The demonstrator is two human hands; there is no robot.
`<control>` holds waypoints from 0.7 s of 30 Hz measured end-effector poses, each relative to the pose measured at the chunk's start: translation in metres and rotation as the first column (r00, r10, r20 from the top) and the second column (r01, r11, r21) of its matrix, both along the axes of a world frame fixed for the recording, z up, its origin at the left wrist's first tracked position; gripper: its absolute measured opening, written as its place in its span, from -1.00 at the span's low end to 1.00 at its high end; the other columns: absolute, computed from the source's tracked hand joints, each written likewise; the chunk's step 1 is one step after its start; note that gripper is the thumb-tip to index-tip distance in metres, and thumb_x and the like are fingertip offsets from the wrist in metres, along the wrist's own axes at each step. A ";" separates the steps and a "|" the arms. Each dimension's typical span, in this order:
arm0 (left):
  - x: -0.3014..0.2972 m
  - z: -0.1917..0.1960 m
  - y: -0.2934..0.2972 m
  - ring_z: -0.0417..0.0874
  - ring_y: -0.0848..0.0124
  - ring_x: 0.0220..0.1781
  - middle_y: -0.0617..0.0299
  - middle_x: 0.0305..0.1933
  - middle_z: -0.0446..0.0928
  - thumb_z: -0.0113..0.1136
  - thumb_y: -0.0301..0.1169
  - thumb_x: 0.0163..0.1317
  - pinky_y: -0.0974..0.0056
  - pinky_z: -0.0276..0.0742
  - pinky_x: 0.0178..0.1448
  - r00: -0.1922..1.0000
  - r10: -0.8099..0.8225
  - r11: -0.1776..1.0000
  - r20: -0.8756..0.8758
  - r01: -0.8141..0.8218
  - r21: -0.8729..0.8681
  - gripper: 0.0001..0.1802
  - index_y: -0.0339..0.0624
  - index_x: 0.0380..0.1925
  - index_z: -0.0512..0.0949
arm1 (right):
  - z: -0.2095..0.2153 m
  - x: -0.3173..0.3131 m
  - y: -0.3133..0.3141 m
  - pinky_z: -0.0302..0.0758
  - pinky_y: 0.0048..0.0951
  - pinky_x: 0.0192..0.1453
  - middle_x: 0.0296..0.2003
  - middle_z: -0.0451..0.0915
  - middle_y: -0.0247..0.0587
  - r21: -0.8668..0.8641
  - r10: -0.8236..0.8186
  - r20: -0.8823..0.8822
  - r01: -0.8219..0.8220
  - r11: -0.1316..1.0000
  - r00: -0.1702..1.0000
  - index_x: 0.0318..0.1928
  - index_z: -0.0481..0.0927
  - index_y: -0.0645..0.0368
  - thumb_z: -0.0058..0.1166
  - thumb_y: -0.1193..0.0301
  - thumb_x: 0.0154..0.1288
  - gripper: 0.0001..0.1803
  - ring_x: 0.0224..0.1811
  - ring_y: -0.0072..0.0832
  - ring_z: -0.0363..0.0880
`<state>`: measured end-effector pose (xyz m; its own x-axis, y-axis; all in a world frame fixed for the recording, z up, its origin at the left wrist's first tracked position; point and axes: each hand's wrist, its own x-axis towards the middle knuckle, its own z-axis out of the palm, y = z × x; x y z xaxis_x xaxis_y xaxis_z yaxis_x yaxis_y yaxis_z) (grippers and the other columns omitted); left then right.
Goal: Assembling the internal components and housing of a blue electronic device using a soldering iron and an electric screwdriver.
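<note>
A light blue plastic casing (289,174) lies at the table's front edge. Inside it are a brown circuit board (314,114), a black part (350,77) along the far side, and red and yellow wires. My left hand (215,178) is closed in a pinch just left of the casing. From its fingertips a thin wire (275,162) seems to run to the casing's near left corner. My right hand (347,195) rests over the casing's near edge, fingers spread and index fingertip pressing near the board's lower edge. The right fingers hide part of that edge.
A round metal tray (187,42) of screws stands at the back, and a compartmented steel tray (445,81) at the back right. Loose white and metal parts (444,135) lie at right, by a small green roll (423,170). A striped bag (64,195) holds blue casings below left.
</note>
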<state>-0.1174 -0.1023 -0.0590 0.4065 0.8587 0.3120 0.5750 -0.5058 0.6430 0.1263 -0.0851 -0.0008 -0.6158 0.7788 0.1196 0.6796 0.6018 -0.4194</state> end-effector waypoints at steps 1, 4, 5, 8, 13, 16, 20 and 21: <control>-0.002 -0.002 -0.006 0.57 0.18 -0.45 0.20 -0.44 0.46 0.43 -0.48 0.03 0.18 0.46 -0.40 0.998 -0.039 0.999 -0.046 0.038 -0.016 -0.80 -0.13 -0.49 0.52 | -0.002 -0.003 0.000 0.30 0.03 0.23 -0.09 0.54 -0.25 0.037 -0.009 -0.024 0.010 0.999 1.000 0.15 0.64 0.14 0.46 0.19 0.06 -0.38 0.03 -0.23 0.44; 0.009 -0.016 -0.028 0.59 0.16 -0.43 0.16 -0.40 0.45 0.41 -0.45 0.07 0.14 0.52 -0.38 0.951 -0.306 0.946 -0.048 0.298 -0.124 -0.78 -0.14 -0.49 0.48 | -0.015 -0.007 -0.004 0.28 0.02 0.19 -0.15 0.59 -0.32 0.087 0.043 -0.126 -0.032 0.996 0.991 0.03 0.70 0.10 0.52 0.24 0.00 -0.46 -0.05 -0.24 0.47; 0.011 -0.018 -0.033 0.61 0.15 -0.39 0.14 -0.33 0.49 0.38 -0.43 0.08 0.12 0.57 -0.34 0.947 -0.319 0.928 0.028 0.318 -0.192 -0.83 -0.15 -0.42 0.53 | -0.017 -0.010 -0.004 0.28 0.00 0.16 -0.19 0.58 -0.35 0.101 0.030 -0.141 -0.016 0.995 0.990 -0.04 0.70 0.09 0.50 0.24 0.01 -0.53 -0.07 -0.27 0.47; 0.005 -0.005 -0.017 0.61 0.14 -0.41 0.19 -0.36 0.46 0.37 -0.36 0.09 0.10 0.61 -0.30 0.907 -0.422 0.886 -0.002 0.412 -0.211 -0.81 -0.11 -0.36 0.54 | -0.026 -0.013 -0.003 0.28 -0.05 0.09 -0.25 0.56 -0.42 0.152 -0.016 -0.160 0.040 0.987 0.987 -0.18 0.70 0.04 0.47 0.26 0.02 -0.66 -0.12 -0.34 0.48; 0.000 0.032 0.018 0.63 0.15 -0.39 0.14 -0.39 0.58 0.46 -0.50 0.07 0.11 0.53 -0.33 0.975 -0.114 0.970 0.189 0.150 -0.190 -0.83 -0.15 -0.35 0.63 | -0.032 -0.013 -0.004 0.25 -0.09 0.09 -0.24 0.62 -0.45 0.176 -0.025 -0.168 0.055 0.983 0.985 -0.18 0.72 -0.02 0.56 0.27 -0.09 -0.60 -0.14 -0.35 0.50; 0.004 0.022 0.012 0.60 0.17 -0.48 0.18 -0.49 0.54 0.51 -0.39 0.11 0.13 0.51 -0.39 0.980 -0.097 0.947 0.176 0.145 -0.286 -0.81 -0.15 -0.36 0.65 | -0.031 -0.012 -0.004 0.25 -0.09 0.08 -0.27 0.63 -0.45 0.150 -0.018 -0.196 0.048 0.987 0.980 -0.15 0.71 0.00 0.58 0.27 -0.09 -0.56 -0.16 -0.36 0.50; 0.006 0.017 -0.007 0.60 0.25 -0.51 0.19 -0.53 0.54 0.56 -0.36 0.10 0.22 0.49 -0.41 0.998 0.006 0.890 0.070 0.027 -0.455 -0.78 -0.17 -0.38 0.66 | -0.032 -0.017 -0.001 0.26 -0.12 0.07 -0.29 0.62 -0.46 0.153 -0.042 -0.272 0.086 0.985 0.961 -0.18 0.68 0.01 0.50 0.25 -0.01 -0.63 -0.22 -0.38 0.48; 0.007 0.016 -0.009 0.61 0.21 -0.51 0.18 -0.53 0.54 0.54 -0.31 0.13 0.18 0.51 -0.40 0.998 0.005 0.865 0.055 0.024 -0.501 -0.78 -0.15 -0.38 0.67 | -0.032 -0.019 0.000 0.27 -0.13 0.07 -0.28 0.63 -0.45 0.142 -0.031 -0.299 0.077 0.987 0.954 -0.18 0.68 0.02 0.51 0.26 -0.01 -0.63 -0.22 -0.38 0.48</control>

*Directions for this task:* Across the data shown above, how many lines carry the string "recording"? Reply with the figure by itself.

*Problem solution:* 2